In questa vicenda la Politica è comunque la prima ad essere sul banco degli imputati, non solo perché dalle sue decisioni derivano le leggi ma anche perché essa ha il sacrosanto dovere di controllare sull’applicazione delle leggi che essa stessa “confeziona”. Dunque, in questo disastro, risulta doppiamente responsabile.

Anche nel momento dell’emergenza, la Politica comunque non c’è. Lo abbiamo abbondantemente capito in questi giorni grazie alle solite dichiarazioni di rito di cui la più gettonata è: “… non vogliamo alimentare una guerra tra poveri”, come a dire “… non mi voglio inimicare nessuno … ho altro da fare”.
Su questa lunghezza d’onda anche il prefetto di Milano che, lasciato solo dal suo “brillantissimo” ministro Alfano e dopo qualche tafferuglio di poco conto con i soliti centri sciali ed affini, ha dovuto annunciare che non farà più sgomberi forzati.

La prima conclusione che si può tirare da queste vicende è abbastanza triste. E’ ormai chiaro ai più che nel momento dell’emergenza e dell’estremo bisogno, il cittadino italiano non può più contare sull’appoggio incondizionato ed immediato dello Stato. Più in generale questo è ormai uno Stato che non ha più reazioni perlomeno verso i soprafattori ed i violenti.

La seconda conclusione è conseguente alla prima e cioè che uno Stato di siffatta natura non serve alla stragrande maggioranza dei cittadini. E’ solo un costo, rappresenta la negazione di diritti fondamentali, è di impedimento per uno sviluppo armonico della società.

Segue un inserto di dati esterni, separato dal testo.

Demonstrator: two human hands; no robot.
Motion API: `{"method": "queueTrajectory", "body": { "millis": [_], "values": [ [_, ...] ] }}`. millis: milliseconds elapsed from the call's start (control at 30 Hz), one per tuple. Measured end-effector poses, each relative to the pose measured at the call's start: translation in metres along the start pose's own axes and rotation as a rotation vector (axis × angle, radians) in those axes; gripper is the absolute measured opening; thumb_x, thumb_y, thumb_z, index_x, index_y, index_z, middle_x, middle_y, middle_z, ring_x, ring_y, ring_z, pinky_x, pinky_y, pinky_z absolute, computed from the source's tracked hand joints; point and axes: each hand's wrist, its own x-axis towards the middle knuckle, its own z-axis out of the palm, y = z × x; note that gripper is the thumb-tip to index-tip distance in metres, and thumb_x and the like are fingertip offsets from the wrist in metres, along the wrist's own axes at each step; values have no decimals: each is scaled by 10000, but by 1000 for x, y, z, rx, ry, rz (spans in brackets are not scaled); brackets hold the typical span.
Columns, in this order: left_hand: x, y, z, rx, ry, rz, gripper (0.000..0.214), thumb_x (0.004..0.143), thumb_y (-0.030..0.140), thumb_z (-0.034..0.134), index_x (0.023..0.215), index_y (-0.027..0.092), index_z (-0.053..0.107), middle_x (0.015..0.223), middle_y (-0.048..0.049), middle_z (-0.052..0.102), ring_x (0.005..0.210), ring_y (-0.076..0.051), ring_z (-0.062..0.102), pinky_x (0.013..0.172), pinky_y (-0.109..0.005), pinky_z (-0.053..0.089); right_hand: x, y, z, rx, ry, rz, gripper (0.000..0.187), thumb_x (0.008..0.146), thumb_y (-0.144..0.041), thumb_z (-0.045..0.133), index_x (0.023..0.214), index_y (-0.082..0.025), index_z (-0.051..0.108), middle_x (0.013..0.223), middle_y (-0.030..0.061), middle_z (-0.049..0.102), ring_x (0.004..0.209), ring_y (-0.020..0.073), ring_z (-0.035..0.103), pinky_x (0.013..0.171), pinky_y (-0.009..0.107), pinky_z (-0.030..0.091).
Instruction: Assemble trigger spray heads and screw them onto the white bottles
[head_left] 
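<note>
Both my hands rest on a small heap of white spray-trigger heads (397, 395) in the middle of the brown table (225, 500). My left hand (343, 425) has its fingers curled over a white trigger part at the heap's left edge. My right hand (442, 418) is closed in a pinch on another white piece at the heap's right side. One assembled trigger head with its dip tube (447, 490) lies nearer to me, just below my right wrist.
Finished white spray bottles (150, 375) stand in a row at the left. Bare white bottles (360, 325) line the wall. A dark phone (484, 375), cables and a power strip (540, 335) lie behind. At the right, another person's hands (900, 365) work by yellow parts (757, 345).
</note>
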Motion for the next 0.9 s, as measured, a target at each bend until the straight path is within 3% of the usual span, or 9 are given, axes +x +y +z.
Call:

Appurato tutto ciò, ci sentiamo di suggerire quanto segue: prima che sia troppo tardi, prima che la logica del sopruso prevalga, prima che altre logiche figlie di culture che non ci appartengono dettino legge nelle nostre terre, prima che la gente si arrabbi veramente e scenda in piazza vogliosa di vendetta verso chi si fa eleggere e poi scappa e verso chi pretende di distribuire giustizia ed invece arreca danni alla propria Società, è necessario prendere in seria considerazione la mobilitazione di massa al fine di cambiare radicalmente questo Stato e renderlo più vicino al comune sentire dei suoi cittadini.

E se da qualche parte bisogna pur iniziare, coloro che sono ai vertici di istituzioni importanti possono dare un decisivo avvio. A mio modo di sentire è giunta l’ora che Maroni, anzi il Governatore della Lombardia, Roberto Maroni, metta in atto la tanto promessa trattenuta del 75% delle imposte e delle tasse pagate dai Lombardi e lanci, il governatore, il tanto promesso sciopero fiscale. Per la verità ci siamo un po’ stufati di vederlo affaccendato attorno all’Expo ed altre amenità amministrative. Nello stesso momento il Governatore del Veneto, Luca Zaia, mandi alle urne i Veneti per verificare se c’è la voglia di scrollarsi di dosso Roma, vada avanti e se ne freghi dei veti del governo; La Catalogna insegna.


Senza coraggio e senza iniziative non si arriva mai a niente.